Oleh sebab itu, menyikapi situasi bencana di awal 2021 ini, penting bagi pemerintah untuk tidak "egois" dalam menjalankan pemerintahan. Tidak hanya mendengar kawan selingkaran, tapi juga merangkul sahabat yang berbeda barisan.
Mungkin masukan dari partai politik (parpol) di luar pemerintahan, seperti Partai Demokrat yang memberi masukan agar pemerintah tidak terlalu "bernafsu" membangun infrastruktur perlu dipertimbangkan ulang. Segala yang berat tentunya akan lebih ringan apabila dikerjakan bersama-sama. Gotong-royong bahasa "Pancasilanya". Atau, "berat sama dipikul, ringan sama dijinjing" kata pepatah.
Selain itu, bencana yang melanda negeri akhir-akhir ini juga menjadi pekerjaan rumah besar Menteri Sosial baru, Tri Rismaharini. Jika untuk pemulung di Ibu Kota, Risma bisa menjanjikan tempat tinggal, tentu janji dan komitmen Risma juga ditunggu oleh para korban bencana.
Jangan sampai, gara-gara lokasi bencana yang sulit ditempuh dan sedikit awak media membuat Risma menjadi pilih kasih. Jangan sampai, akibat daerah-daerah yang terkena bencana bukan bagian dari target "skenario politik", maka Mensos tak meliriknya.
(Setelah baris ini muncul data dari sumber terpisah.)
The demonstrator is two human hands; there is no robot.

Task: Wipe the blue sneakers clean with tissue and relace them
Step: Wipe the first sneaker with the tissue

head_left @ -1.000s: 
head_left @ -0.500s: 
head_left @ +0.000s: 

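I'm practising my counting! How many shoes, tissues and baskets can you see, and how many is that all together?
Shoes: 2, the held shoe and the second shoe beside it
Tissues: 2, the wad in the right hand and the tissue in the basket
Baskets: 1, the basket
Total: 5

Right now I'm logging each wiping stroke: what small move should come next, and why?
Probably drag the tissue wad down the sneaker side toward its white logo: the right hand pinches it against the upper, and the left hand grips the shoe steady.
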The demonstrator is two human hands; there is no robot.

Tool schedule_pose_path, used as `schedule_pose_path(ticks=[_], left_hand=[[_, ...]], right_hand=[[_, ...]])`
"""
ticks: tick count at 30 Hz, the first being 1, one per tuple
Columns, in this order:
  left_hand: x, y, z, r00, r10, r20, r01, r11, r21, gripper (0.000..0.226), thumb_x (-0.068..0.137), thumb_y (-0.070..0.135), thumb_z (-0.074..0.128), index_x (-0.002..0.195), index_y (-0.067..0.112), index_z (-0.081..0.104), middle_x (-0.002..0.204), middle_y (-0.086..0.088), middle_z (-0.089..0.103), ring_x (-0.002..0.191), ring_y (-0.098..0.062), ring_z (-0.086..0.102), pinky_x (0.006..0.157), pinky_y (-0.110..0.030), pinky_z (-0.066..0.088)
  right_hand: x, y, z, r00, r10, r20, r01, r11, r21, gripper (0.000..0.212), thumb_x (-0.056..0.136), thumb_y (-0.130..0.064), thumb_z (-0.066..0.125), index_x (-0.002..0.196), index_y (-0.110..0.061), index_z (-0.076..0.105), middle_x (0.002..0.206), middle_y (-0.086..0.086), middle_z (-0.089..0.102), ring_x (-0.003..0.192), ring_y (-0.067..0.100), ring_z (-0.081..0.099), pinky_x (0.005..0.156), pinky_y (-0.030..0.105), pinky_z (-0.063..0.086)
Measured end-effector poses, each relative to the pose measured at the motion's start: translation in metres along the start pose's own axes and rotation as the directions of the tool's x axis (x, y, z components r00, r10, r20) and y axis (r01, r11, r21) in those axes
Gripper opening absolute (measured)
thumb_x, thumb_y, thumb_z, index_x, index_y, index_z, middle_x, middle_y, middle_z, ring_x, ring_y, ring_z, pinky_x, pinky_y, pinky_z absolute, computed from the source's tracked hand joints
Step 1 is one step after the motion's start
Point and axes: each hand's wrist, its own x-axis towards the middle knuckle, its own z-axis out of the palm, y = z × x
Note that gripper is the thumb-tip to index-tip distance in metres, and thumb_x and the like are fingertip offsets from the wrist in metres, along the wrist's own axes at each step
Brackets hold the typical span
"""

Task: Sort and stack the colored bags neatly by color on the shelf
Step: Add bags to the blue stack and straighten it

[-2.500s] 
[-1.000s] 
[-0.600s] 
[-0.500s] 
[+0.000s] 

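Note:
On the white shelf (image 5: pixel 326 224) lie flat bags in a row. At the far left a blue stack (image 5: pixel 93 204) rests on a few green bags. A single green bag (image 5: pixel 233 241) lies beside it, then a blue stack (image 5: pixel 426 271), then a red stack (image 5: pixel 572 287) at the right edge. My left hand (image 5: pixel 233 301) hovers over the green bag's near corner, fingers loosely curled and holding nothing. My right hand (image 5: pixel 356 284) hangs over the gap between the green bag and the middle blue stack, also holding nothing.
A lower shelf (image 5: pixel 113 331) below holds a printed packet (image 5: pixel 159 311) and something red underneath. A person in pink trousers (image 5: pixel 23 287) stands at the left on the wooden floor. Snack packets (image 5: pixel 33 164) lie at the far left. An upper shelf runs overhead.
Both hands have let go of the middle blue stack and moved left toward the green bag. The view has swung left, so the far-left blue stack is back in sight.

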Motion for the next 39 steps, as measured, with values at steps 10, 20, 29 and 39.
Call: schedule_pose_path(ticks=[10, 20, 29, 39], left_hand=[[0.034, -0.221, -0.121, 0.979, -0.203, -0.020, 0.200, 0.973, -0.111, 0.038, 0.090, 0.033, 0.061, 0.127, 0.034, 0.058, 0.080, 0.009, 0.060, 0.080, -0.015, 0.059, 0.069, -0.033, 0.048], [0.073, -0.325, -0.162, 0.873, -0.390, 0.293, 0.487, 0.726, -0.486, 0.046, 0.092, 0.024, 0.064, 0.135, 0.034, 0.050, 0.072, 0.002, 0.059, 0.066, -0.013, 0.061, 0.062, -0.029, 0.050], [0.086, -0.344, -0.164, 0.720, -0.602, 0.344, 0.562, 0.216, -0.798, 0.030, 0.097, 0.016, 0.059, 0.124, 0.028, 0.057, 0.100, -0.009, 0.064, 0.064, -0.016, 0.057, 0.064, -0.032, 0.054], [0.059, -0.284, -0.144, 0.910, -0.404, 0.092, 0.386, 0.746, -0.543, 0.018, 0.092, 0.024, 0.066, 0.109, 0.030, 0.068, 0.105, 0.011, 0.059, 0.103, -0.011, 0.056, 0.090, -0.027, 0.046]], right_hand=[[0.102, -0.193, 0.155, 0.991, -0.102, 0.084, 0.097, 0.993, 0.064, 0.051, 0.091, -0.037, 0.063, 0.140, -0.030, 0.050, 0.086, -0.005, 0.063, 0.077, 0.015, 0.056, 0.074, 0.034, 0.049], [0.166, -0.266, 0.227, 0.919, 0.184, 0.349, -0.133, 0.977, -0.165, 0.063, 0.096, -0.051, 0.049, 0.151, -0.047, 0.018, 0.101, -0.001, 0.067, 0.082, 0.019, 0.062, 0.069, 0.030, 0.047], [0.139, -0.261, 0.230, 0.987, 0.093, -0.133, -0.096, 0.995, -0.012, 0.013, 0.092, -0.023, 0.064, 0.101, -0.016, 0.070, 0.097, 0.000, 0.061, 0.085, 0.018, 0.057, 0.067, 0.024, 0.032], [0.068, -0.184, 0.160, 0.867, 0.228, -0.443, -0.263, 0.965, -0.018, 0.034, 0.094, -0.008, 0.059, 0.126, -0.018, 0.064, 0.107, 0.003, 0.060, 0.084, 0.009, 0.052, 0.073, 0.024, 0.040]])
Tugas Mensos meliputi Sabang hingga Merauke, dari Mianggas hingga Pulau Rote.
Covid-19 telah membawa dampak negatif bagi perekonomian dunia, khususnya Indonesia. Jika pemerintah tidak siap menghadapi kolaborasi Covid-19 dan krisis kebencanaan, maka "neraka" krisis kemanusiaan tak dapat dielakkan.
Kita tidak bisa lari dari bencana. Satu-satunya cara adalah menghadapinya. Tentunya tidak hanya maju tanpa senjata (persiapan). Dibutuhkan kematangan emosional, kerja sama yang solid antar anak bangsa, dan kebijakan yang jauh dari pencitraan demi kepentingan politik semata.